Jazz just coming apart. Batting .150, he gets up 2-0 on the count, looks at a curve on the edge of the zone, swings over a ball in the dirt, then swings and misses a fastball too far inside to do anything with.

His head seems about to explode, and he makes histrionic gestures after every at-bat. But of course there is no professional on the Yankees' bench capable of getting him to calm down and focus.

HoraceClarke66 said...

Tonight's official silver lining from Jeep:

Devin Williams will not be appearing in tonight's game.

JM said...

Well, that's something, at least.

Jazz is really sucking badly. Wells is kinda sucking badly. (Another lameass player here) Is just sucking badly.

Rufus T. Firefly said...

That HBP was bullshit

JM said...

Mr. Clutch. Aw, the hell with it.

HoraceClarke66 said...

At least Jazz hit the mistake out. But yeah, not a great at-bat by Judge, and Wells looks awful.

BTR999 said...

4 of the starters in tonight’s game were under .200, a fifth barely above it. Tough to stage a comeback with that kind of hitting.
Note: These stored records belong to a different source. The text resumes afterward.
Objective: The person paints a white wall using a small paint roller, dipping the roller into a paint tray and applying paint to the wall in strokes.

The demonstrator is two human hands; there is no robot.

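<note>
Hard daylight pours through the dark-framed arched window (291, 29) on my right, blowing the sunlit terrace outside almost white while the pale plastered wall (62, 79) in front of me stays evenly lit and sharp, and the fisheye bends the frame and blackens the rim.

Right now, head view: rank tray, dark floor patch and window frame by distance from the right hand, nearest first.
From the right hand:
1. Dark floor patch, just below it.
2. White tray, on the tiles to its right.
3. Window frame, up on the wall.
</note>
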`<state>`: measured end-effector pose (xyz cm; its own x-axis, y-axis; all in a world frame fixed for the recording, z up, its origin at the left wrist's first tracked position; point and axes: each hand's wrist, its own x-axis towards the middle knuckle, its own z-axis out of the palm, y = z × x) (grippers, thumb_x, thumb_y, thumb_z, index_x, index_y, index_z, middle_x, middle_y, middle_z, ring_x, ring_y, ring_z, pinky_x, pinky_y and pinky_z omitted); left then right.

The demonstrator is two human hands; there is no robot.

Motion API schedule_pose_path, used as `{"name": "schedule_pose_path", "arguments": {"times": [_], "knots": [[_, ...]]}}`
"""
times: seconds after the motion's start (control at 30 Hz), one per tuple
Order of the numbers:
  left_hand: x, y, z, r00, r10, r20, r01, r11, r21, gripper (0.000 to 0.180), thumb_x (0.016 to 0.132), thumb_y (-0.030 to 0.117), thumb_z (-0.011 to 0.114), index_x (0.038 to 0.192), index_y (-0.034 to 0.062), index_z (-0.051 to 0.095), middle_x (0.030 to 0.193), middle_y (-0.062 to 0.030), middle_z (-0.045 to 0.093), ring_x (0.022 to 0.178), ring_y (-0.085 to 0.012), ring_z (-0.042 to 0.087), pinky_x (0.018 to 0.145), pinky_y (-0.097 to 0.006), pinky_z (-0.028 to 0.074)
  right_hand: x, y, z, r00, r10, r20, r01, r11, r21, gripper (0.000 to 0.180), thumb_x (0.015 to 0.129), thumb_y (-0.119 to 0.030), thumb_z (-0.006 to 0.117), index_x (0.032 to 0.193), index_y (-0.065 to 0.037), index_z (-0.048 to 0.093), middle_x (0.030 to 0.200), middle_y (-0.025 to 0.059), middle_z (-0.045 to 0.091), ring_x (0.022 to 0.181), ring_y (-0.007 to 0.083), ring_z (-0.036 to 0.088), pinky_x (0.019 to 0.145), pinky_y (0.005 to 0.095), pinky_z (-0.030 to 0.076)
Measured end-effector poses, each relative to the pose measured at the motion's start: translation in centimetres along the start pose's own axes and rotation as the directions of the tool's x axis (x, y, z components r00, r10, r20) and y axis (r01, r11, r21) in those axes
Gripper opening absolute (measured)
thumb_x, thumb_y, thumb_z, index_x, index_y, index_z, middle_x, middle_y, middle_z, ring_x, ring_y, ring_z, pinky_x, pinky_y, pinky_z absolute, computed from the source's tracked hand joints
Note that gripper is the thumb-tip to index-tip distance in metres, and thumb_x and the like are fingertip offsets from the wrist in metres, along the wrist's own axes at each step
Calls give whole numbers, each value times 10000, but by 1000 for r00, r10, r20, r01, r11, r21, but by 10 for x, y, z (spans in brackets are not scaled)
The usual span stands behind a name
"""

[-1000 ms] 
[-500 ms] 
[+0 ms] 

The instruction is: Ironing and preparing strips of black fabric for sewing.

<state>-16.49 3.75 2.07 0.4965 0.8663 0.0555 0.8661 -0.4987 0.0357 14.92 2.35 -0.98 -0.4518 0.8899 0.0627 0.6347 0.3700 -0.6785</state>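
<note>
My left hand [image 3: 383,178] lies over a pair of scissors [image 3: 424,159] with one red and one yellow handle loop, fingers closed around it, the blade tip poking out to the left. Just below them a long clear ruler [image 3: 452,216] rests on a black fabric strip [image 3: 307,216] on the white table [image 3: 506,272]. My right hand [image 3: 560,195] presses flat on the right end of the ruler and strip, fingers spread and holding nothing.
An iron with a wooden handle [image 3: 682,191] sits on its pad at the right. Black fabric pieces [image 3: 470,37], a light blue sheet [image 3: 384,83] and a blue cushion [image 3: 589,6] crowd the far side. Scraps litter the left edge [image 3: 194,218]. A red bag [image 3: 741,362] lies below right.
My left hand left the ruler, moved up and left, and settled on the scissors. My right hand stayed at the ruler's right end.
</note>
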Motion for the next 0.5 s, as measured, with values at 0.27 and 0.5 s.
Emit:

Agree with many of the criticisms leveled above, especially the overuse of analytics and the terrible coaching. We’ll eventually find out the impact of legalized gambling on the sport.

JM said...

About 100 years had to pass before the powers that be forgot why there was a wall between gambling and sports. Why the regulations on the banking industry were there. Why fascism is a losing game.

Congratulations, we've lived long enough to see humanity about to relearn what we had already found out a century ago. Painfully.

Doctor T said...

It feels like Jazz and a few others are trying to hit home runs in every at-bat, leading to the legendary two-outcomes results. And streakiness at the plate seems to be affecting half the lineup. It feels like nobody took down the 'hit strikes harder' sign from the batting cage. Are the hitting coaches incompetent or is this the analytics department screwing up again?

Or both?

The Hammer of God said...

Yep, and mores the pity.

The Hammer of God said...

I think it's the stupid torpedo bats got into their heads. Think they're all big time home run hitting monsters like Aaron Judge. They need to stay within themselves. A good hitting coach would try to get that across into their thick skulls.

The Hammer of God said...

Amen Hoss! Late to party here, but I've been saying there will be scandals and fiascos that make the Black Sox Scandal look like child's play.

The Hammer of God said...

Couple of conspiracy theories here:

Think it might've been Cashman who asked the official scorer to change that to a hit? Because Max Fried might've had to get way up there with the pitch count to finish that game off. Might've actually been a good thing for the Yankees. I don't want Fried throwing 125 pitches this early in the year to try to get a no-hitter.

Second conspiracy theory: if Shohei Ohtani had hit that blast, don't ya think major league baseball's review booth reverses the call and says it's a home run?